## What is required
Restate word for word the lines that begin the listing and end with the line holding "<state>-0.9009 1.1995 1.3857".

## Excerpted records
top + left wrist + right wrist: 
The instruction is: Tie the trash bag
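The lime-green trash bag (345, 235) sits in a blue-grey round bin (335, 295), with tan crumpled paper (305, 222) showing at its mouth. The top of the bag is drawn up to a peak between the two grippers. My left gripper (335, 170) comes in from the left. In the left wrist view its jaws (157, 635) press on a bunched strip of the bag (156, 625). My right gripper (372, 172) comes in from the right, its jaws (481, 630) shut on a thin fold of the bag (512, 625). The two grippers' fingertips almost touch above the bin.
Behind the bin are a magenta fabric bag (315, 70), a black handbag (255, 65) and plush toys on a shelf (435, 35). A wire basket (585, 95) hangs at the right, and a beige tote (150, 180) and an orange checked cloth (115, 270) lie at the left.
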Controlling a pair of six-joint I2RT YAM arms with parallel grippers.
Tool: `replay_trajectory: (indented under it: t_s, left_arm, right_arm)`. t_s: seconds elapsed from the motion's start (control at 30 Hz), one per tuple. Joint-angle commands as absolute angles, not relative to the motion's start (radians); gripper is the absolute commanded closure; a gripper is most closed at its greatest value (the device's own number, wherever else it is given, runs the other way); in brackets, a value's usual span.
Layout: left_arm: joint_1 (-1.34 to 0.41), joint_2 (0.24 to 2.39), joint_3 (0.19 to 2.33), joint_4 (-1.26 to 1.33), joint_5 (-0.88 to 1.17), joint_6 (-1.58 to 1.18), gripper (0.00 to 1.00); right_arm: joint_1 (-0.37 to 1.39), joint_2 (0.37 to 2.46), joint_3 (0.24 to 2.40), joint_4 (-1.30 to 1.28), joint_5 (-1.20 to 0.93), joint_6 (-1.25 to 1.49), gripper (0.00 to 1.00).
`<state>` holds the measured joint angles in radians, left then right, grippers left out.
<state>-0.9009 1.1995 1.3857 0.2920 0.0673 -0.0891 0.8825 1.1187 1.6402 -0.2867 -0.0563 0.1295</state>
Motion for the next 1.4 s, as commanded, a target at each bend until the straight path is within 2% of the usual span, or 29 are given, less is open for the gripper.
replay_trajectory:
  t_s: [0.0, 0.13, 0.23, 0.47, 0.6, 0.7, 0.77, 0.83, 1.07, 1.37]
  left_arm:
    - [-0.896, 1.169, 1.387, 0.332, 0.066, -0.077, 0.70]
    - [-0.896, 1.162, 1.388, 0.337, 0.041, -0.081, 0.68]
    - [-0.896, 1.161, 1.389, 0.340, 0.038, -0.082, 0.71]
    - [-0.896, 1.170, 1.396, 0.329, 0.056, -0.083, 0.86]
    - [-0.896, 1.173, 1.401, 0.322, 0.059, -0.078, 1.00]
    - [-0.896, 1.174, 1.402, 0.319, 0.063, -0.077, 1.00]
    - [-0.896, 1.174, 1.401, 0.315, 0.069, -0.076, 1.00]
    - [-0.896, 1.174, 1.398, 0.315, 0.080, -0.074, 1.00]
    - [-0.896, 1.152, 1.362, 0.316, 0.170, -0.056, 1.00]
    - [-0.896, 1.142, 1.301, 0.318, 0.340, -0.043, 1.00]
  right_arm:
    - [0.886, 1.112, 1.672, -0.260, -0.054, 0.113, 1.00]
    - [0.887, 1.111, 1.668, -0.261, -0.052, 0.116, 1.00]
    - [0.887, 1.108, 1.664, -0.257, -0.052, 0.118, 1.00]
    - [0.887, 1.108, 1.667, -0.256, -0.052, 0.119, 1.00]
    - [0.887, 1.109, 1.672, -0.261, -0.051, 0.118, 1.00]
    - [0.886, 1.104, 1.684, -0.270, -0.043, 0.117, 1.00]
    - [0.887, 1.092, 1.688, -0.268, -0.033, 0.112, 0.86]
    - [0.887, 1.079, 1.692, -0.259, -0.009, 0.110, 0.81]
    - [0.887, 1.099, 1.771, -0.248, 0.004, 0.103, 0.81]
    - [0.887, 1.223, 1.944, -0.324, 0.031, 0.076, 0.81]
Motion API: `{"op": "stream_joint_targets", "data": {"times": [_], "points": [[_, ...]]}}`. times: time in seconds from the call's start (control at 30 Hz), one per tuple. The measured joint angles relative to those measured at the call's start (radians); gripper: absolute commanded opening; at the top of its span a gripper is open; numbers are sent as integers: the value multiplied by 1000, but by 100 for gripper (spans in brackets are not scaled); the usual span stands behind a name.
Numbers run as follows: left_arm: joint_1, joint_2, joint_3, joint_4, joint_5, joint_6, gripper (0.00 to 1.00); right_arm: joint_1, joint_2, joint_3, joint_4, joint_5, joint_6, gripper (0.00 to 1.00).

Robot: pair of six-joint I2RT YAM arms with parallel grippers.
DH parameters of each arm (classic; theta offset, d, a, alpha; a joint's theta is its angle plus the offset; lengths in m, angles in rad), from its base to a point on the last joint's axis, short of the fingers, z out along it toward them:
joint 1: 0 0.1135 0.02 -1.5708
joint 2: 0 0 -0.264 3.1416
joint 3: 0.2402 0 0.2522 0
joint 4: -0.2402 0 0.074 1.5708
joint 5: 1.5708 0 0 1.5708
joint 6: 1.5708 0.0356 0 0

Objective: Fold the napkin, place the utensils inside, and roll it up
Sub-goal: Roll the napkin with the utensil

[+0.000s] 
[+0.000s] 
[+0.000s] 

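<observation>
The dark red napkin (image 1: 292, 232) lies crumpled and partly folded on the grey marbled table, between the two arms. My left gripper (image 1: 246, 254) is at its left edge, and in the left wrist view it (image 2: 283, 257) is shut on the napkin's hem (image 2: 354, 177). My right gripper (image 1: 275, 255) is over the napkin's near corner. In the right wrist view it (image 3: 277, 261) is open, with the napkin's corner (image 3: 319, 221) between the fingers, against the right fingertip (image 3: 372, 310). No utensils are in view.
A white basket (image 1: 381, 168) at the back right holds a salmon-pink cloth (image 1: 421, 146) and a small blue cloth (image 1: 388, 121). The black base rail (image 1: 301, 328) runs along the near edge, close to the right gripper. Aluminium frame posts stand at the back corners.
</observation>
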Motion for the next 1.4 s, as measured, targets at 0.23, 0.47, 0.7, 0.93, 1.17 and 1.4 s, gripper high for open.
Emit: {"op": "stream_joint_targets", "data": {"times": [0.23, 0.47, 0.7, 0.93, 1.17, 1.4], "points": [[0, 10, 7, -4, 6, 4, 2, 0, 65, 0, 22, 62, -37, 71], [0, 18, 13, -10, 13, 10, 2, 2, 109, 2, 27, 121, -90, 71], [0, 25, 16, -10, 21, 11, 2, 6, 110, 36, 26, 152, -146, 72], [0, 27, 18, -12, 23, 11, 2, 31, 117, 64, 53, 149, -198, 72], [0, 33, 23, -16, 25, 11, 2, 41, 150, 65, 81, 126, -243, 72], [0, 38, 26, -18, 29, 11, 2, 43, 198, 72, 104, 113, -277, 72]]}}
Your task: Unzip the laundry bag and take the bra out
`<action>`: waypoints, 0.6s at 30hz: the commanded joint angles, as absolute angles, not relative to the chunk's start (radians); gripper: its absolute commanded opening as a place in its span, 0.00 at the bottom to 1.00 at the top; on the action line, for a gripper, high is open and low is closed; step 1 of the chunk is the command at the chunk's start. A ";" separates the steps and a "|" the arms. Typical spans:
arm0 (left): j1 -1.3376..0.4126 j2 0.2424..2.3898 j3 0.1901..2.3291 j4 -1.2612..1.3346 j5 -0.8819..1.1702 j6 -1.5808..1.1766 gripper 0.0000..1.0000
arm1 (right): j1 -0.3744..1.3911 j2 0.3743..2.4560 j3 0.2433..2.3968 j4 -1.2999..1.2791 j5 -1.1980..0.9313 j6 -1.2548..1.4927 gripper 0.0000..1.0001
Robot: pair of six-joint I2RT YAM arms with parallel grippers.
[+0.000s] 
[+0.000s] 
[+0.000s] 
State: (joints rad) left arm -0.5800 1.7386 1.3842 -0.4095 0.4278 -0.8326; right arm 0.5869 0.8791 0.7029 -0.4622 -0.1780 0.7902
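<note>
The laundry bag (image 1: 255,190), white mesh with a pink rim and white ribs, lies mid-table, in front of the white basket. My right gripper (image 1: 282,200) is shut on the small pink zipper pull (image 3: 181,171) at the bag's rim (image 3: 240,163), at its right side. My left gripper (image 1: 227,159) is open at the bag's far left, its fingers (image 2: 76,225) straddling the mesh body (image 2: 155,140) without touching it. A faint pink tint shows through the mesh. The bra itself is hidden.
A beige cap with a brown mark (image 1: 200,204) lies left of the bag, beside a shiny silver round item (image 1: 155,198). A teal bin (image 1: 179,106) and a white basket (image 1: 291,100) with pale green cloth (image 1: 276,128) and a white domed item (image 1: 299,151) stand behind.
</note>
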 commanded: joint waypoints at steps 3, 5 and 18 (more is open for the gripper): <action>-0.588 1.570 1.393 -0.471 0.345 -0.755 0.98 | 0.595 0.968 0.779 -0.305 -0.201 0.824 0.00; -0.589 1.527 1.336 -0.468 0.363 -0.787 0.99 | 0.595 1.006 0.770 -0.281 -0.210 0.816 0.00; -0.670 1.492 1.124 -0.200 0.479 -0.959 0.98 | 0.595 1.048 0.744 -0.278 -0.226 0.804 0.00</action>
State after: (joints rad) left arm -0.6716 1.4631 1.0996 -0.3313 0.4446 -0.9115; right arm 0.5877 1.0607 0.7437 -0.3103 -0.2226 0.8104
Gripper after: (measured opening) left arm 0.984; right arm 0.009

## Exercise output
top + left wrist + right wrist: 
The instruction is: Tie the trash bag
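The lime-green trash bag (345, 235) sits in a blue-grey round bin (335, 295), with tan crumpled paper (305, 222) showing at its mouth. The top of the bag is drawn up to a peak between the two grippers. My left gripper (335, 170) comes in from the left. In the left wrist view its jaws (157, 635) press on a bunched strip of the bag (156, 625). My right gripper (372, 172) comes in from the right, its jaws (481, 630) shut on a thin fold of the bag (512, 625). The two grippers' fingertips almost touch above the bin.
Behind the bin are a magenta fabric bag (315, 70), a black handbag (255, 65) and plush toys on a shelf (435, 35). A wire basket (585, 95) hangs at the right, and a beige tote (150, 180) and an orange checked cloth (115, 270) lie at the left.
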Controlling a pair of six-joint I2RT YAM arms with parallel grippers.
Tool: `replay_trajectory: (indented under it: t_s, left_arm, right_arm)`. t_s: seconds elapsed from the motion's start (control at 30 Hz), one per tuple. Joint-angle commands as absolute angles, not relative to the motion's start (radians); gripper is the absolute commanded closure; a gripper is most closed at its greatest value (the device's own number, wherever else it is given, runs the other way); in brackets, a value's usual span.
Layout: left_arm: joint_1 (-1.34 to 0.41), joint_2 (0.24 to 2.39), joint_3 (0.19 to 2.33), joint_4 (-1.26 to 1.33), joint_5 (-0.88 to 1.17), joint_6 (-1.58 to 1.18), gripper (0.00 to 1.00); right_arm: joint_1 (-0.37 to 1.39), joint_2 (0.37 to 2.46), joint_3 (0.24 to 2.40), joint_4 (-1.30 to 1.28), joint_5 (-1.20 to 0.93), joint_6 (-1.25 to 1.49), gripper (0.00 to 1.00).
`<state>` holds the measured joint angles in radians, left then right, grippers left out.
<state>-0.9009 1.1995 1.3857 0.2920 0.0673 -0.0891 0.8825 1.1187 1.6402 -0.2867 -0.0563 0.1295</state>

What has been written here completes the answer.